In last one year, I have done something different. I didn’t make any conscious effort to do it, but it just happened. I started doing things I used to do during my early 20s. Those were some of the things I loved – they nourished my spirit and enthused me. The more I do those things, I more I realize the person I wanted to be when I grow up.
As a small child, I used to make up songs and stories about everything I encountered – from people, animals, stuffed toys and even doors and windows. These days I almost always hum some tune or the other.
Reading – well I was lucky enough to do that as I child. I am in my own way doing it now as well. I feel great! I’d lost the zeal for a while. Last month, when my laptop crashed, I felt quite helpless for some time. Then it was like a blessing in disguise – prompted me to turn to the books that were meant to be read since long. unfortunately those were arranged orderly on the shelf for some years.
Writing of course, it is my passion. It’s what I’m good at, and it’s what I love to do. I’ve known I’ve wanted to be a writer since I was 6 years and it was destined to happen, and yes, I’m writing a lot more.
I have started to laugh a lot as well… As a child, I was floating around in my own little bubble a lot of the times. I was very selective about friendship and loved spending time with them. The older I got, the more I was affected by societal expectations (not that I am completely out of it now) Though I was never really one of the girls, I did notice what girls were expected to be interested in, and expected to look and act like – and I noticed where I didn’t match up. Strange looks from peers and adults quickly convinced me that certain ideas, observations, and outbursts were not considered “normal”. Eventually, I learned to accept “weird” as a compliment, but still felt some shame about not being more like everyone else.

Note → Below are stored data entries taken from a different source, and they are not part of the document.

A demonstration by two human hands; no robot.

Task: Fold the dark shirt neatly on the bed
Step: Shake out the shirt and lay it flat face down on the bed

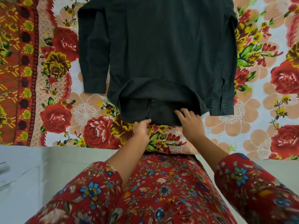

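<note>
Dark shirt [161, 54] lies spread on floral bedsheet [56, 97].

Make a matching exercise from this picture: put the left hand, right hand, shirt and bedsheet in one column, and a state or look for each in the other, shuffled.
Column one:
1. left hand
2. right hand
3. shirt
4. bedsheet

Column two:
A. flowered, with red and yellow blooms
B. fingers spread, resting on the dark cloth
C. dark, lying spread out, sleeves along its sides
D. fingers curled at the cloth's near edge, pinching it

Pairs: 1-D, 2-B, 3-C, 4-A.
</note>
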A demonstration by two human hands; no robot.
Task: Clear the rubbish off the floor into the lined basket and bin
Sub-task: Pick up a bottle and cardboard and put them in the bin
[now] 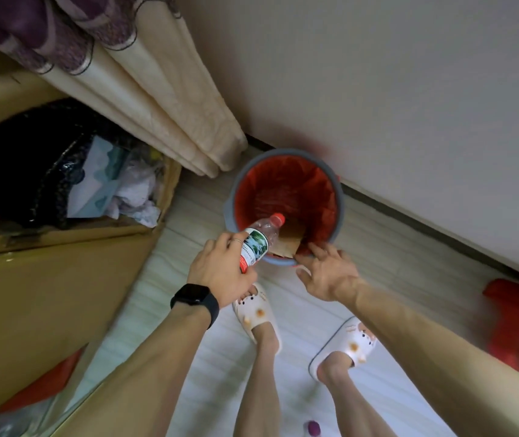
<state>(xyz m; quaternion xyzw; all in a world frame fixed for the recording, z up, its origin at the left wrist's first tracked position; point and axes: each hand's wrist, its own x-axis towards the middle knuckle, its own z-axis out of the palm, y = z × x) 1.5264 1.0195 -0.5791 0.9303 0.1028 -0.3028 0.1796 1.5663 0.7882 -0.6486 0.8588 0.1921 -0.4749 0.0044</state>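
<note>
At frame centre our left hand (220, 266) clamps the capped plastic bottle (259, 239), neck tilted over the red-lined basket (340, 200) to drop it in, while our right hand (327, 274), fingers spread, seemingly steadies the near rim.

I am seeing soft, even indoor light, the bin (341, 200) sharp at centre, the frame edges bending and blurring.
</note>
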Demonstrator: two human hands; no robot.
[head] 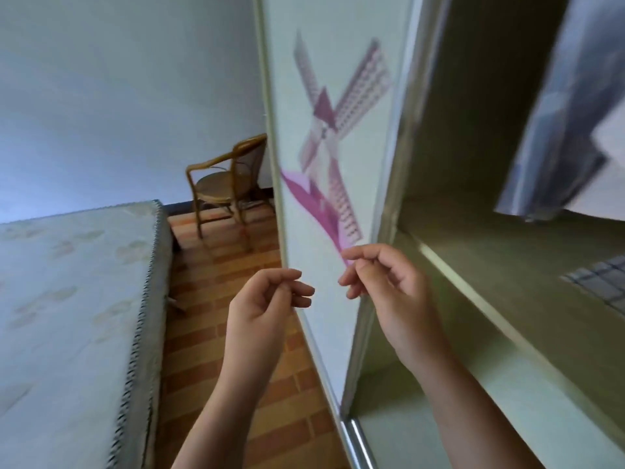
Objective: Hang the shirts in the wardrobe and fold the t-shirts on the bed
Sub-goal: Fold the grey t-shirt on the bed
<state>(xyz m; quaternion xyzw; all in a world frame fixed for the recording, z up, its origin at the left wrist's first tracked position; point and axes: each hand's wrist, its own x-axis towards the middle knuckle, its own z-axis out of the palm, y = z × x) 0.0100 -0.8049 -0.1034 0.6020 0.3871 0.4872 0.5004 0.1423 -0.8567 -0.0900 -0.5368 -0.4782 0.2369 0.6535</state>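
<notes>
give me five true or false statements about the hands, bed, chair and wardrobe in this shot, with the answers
1. The left hand and the right hand hold nothing. True.
2. The sliding door bears a windmill picture. True.
3. A t-shirt lies spread on the bed. False: the part of the bed in view shows only bare mattress.
4. The chair stands on top of the bed. False: it stands on the floor beyond the bed's far end, by the wall.
5. A blue-grey garment hangs inside the open wardrobe. True.
</notes>
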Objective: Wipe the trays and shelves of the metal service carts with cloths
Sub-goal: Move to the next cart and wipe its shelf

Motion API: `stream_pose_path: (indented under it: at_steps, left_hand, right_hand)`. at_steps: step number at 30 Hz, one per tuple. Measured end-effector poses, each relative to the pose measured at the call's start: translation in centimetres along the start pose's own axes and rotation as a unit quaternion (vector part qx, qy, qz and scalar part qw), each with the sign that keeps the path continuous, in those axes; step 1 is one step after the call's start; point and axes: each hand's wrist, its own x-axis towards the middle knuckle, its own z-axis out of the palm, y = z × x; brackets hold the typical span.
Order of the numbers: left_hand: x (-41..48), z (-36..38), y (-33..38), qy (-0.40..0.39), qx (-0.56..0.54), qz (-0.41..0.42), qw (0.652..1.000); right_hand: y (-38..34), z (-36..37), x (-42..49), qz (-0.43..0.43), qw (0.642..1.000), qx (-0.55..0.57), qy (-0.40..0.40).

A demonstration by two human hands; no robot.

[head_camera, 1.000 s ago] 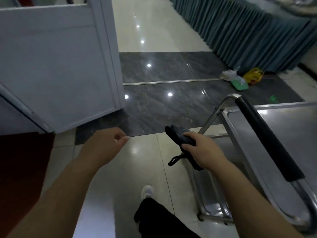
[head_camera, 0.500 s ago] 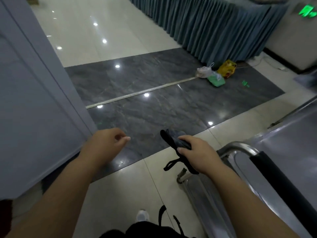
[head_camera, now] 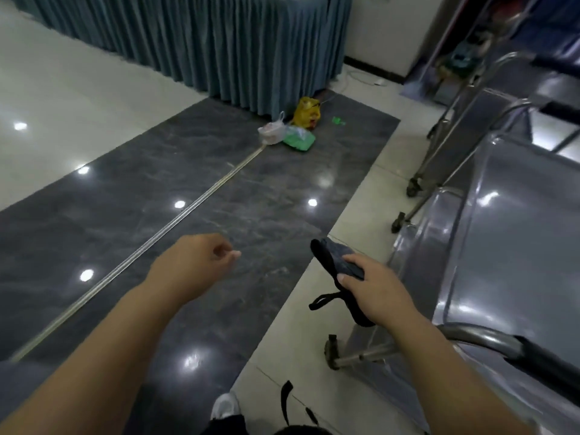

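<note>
- The right hand (head_camera: 375,295) grasps a dark cloth (head_camera: 334,260) in the air, just left of the metal cart (head_camera: 518,246); a strap of the cloth dangles below the fingers.
- The left hand (head_camera: 196,262) is held out over the dark floor (head_camera: 157,199), fingers loosely curled, holding nothing.
- A second cart (head_camera: 455,120) stands behind the first.
- Yellow, white and green bags (head_camera: 299,141) lie by the blue skirting (head_camera: 219,42).

A banquet hall — skirted table (head_camera: 219,42), polished floor (head_camera: 78,98), steel service carts (head_camera: 502,230).
</note>
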Motion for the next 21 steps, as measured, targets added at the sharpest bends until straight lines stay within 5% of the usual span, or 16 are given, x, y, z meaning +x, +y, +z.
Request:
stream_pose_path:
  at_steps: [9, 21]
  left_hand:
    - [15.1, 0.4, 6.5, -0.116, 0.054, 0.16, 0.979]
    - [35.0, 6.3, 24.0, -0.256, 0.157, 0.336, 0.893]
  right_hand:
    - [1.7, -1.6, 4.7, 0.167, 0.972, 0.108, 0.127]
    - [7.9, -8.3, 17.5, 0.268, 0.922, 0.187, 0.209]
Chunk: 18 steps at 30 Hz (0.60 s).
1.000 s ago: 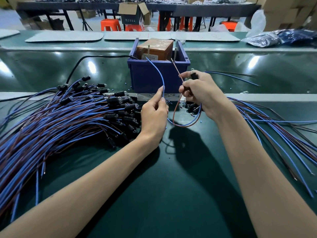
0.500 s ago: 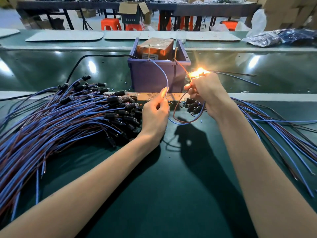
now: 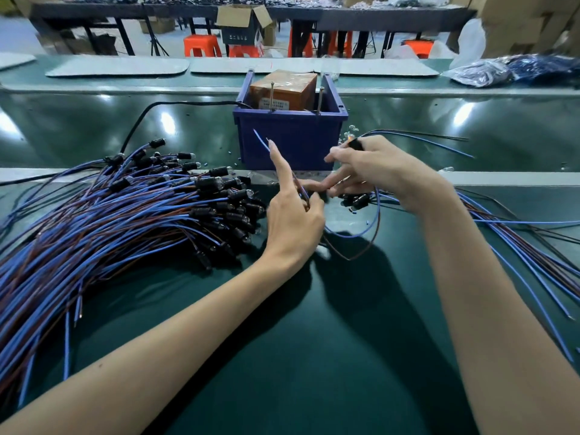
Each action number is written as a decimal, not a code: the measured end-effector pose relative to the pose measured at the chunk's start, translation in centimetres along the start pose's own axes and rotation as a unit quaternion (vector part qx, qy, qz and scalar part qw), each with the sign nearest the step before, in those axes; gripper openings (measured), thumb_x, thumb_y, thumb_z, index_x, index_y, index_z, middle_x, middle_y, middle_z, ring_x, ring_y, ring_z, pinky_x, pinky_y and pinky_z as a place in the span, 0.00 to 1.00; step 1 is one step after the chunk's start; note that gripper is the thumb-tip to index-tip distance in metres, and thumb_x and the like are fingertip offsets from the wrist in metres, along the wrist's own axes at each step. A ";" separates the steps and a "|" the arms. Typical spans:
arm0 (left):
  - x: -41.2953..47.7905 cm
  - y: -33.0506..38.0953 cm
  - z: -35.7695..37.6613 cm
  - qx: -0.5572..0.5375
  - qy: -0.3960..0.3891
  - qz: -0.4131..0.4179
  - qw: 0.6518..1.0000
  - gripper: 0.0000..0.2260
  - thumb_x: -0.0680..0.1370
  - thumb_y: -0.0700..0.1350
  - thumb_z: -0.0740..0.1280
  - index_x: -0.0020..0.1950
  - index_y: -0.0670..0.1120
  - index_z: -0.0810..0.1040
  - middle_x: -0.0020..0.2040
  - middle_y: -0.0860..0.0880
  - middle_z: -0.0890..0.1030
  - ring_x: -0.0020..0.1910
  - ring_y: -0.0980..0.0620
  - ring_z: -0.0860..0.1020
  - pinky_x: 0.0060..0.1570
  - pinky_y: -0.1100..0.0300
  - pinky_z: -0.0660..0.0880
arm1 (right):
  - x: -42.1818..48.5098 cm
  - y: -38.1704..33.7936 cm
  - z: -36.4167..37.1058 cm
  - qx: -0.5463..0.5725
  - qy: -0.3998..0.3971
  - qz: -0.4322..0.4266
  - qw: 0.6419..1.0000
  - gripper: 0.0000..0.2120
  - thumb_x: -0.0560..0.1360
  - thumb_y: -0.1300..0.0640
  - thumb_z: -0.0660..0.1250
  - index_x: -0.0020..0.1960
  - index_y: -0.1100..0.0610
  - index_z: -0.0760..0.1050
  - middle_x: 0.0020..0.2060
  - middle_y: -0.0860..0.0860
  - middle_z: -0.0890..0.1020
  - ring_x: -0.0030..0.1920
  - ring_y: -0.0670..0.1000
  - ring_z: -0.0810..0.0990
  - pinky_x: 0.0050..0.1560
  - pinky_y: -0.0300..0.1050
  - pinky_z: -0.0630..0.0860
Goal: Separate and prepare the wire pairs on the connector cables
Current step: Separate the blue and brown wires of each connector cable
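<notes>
Looping down between the two hands, one connector cable (image 3: 353, 236) is held just above the green bench (image 3: 314, 356). Its two wires are pinched by the left hand (image 3: 292, 218) between the thumb and the curled fingers, while the forefinger (image 3: 277, 161) is stretched upward. The free end of the blue wire (image 3: 260, 138) is seen rising behind this forefinger, in front of the blue bin (image 3: 292, 142). The brown wire (image 3: 348, 258) is hanging lowest in the loop.

The black connector (image 3: 356, 143) of this cable is gripped at the top of the right hand (image 3: 379, 174), and a small orange glow is seen at its tip. The other fingers (image 3: 317, 185) of the right hand are extended toward the left hand and are almost touching it.

A big pile of connector cables (image 3: 125, 221) is spread on the bench at the left, with the black heads turned to the middle. A thinner bundle of cables (image 3: 518, 233) is laid at the right. Some loose connectors (image 3: 357, 199) are gathered under the right hand.

An orange-brown box (image 3: 284, 87) is placed inside the bin, and two metal pins (image 3: 272, 97) are standing at its front wall. A black cord (image 3: 141, 120) is led along the bench to the bin.
</notes>
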<state>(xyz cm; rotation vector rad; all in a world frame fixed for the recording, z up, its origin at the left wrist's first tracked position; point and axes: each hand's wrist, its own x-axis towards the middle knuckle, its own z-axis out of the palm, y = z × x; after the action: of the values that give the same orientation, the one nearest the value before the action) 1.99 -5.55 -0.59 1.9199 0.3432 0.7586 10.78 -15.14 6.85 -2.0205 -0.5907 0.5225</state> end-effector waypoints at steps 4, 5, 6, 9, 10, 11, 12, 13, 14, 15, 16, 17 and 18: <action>-0.5 0.4 -0.1 0.095 -0.005 0.077 0.992 0.30 0.72 0.41 0.58 0.75 0.56 0.63 0.45 0.53 0.81 0.40 0.52 0.77 0.48 0.57 0.73 | 0.5 0.5 -1.0 -0.230 0.123 0.041 0.965 0.26 0.80 0.38 0.52 0.56 0.58 0.76 0.52 0.56 0.83 0.56 0.57 0.78 0.59 0.49 0.72; -0.6 0.5 -0.1 0.132 -0.015 0.083 0.988 0.24 0.73 0.43 0.58 0.69 0.53 0.73 0.47 0.50 0.81 0.45 0.49 0.78 0.50 0.56 0.73 | 0.3 0.6 -1.3 -0.263 0.157 0.057 0.950 0.29 0.79 0.36 0.50 0.58 0.59 0.75 0.56 0.59 0.80 0.59 0.59 0.76 0.61 0.52 0.71; -0.7 0.7 -0.1 0.169 -0.033 0.082 0.982 0.19 0.75 0.44 0.59 0.65 0.51 0.77 0.50 0.48 0.81 0.50 0.46 0.78 0.52 0.55 0.72 | 0.1 0.7 -1.6 -0.284 0.185 0.069 0.938 0.30 0.79 0.35 0.51 0.60 0.59 0.75 0.59 0.61 0.78 0.61 0.61 0.75 0.61 0.53 0.70; -1.0 1.8 -0.2 0.279 -0.107 0.082 0.951 0.16 0.76 0.52 0.57 0.58 0.50 0.79 0.53 0.45 0.82 0.54 0.41 0.78 0.52 0.53 0.73 | -0.4 0.6 -2.8 -0.297 0.243 0.076 0.920 0.27 0.79 0.38 0.58 0.58 0.61 0.74 0.57 0.64 0.78 0.60 0.62 0.75 0.60 0.53 0.71; -1.1 2.3 -0.3 0.309 -0.115 0.089 0.940 0.16 0.76 0.54 0.57 0.56 0.49 0.78 0.51 0.45 0.82 0.53 0.40 0.77 0.49 0.53 0.71 | -0.5 0.4 -3.2 -0.290 0.260 0.071 0.918 0.25 0.78 0.40 0.60 0.57 0.62 0.75 0.55 0.64 0.80 0.60 0.61 0.77 0.59 0.52 0.73; -1.1 2.9 -0.3 0.331 -0.119 0.095 0.931 0.16 0.76 0.55 0.57 0.55 0.48 0.77 0.50 0.44 0.82 0.51 0.40 0.77 0.46 0.53 0.69 | -0.7 0.3 -3.5 -0.284 0.275 0.060 0.916 0.22 0.78 0.42 0.63 0.57 0.62 0.75 0.53 0.64 0.81 0.58 0.60 0.78 0.58 0.51 0.73; -1.3 3.4 -0.4 0.347 -0.141 0.091 0.923 0.16 0.76 0.56 0.57 0.56 0.48 0.76 0.49 0.44 0.82 0.51 0.40 0.77 0.45 0.53 0.67 | -0.8 0.0 -3.7 -0.282 0.288 0.046 0.914 0.19 0.78 0.46 0.65 0.56 0.62 0.76 0.53 0.64 0.80 0.57 0.61 0.78 0.57 0.50 0.73; -1.5 4.1 -0.2 0.337 -0.186 0.071 0.920 0.16 0.76 0.56 0.58 0.57 0.48 0.74 0.47 0.45 0.82 0.51 0.42 0.77 0.45 0.54 0.68 | -1.0 -0.2 -3.7 -0.284 0.297 0.027 0.911 0.17 0.78 0.49 0.66 0.56 0.62 0.76 0.53 0.64 0.80 0.56 0.62 0.78 0.55 0.49 0.73; -1.9 4.8 0.1 0.287 -0.253 0.022 0.924 0.15 0.77 0.56 0.58 0.57 0.48 0.73 0.44 0.47 0.83 0.48 0.45 0.78 0.44 0.57 0.70 | -1.0 -0.4 -3.7 -0.289 0.300 0.006 0.909 0.14 0.78 0.52 0.67 0.55 0.63 0.77 0.53 0.64 0.80 0.55 0.62 0.77 0.55 0.50 0.73; -2.4 5.3 0.7 0.184 -0.333 -0.055 0.923 0.13 0.77 0.55 0.59 0.55 0.48 0.71 0.38 0.49 0.84 0.40 0.50 0.79 0.39 0.62 0.72 | -1.1 -0.6 -3.5 -0.296 0.297 -0.013 0.908 0.12 0.77 0.55 0.67 0.55 0.63 0.78 0.52 0.63 0.80 0.54 0.62 0.78 0.55 0.50 0.73; -2.9 6.0 1.2 0.050 -0.406 -0.156 0.899 0.09 0.78 0.52 0.60 0.51 0.47 0.70 0.31 0.50 0.82 0.29 0.54 0.76 0.30 0.67 0.71 | -1.0 -0.7 -3.3 -0.304 0.288 -0.029 0.908 0.10 0.77 0.57 0.66 0.54 0.62 0.78 0.51 0.63 0.81 0.54 0.61 0.78 0.56 0.50 0.74; -3.4 6.6 1.6 -0.069 -0.454 -0.254 0.851 0.08 0.79 0.50 0.59 0.49 0.46 0.70 0.27 0.50 0.80 0.21 0.55 0.71 0.22 0.68 0.67 | -1.0 -0.8 -3.1 -0.313 0.274 -0.039 0.908 0.10 0.78 0.59 0.65 0.55 0.63 0.79 0.51 0.63 0.81 0.54 0.61 0.78 0.57 0.50 0.75; -3.8 7.0 1.7 -0.161 -0.483 -0.330 0.795 0.09 0.80 0.48 0.58 0.51 0.44 0.71 0.25 0.49 0.78 0.17 0.56 0.67 0.19 0.69 0.64 | -0.9 -0.8 -2.9 -0.325 0.259 -0.044 0.908 0.10 0.78 0.60 0.64 0.55 0.63 0.79 0.52 0.63 0.81 0.54 0.61 0.78 0.57 0.50 0.75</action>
<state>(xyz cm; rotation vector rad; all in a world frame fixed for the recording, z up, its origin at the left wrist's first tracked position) -0.45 -11.99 3.73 1.4604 0.1849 -0.6158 11.56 -17.24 9.04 -2.6014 -0.5581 -0.3267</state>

As an adult, I was supposed to have a normal, 9-5 job. I was supposed to treat my creativity as a hobby that I might occasionally have time for. I was supposed to be content with working at something I didn’t enjoy.
Well, doing all of that stuff didn’t make me happy. And it certainly didn’t make me feel like myself. I felt like a distorted image. I looked and acted in a way that was mostly in line with my values…but just a little fuzzy, with the details blurred.
With time I changed, unknowingly. Don’t know exactly who or what triggered this change. But the past year would remain eventful in the journey of my life – it helped me re-familiarize myself with my own mind. It helps when you spend in silence for some time. you can listen to the thoughts that drift through randomly.
There have also been some outer manifestations. I’m writing more now – and also writing for myself, reading my favorite books, chatting up and meeting old friends, reading very old newspapers, playing checkers with mom. Well, also cooking occasionally. I’ve also found myself making up and singing songs around the house, trying my hands in poetry and cleaning up my bookshelf more frequently.
When I see my friends, I’m smiling a lot more and sharing my thoughts more easily. My new found energy motivates me to work and live. I discover the kid within me that was laying dormant for several years… and I like that kid a whole bunch.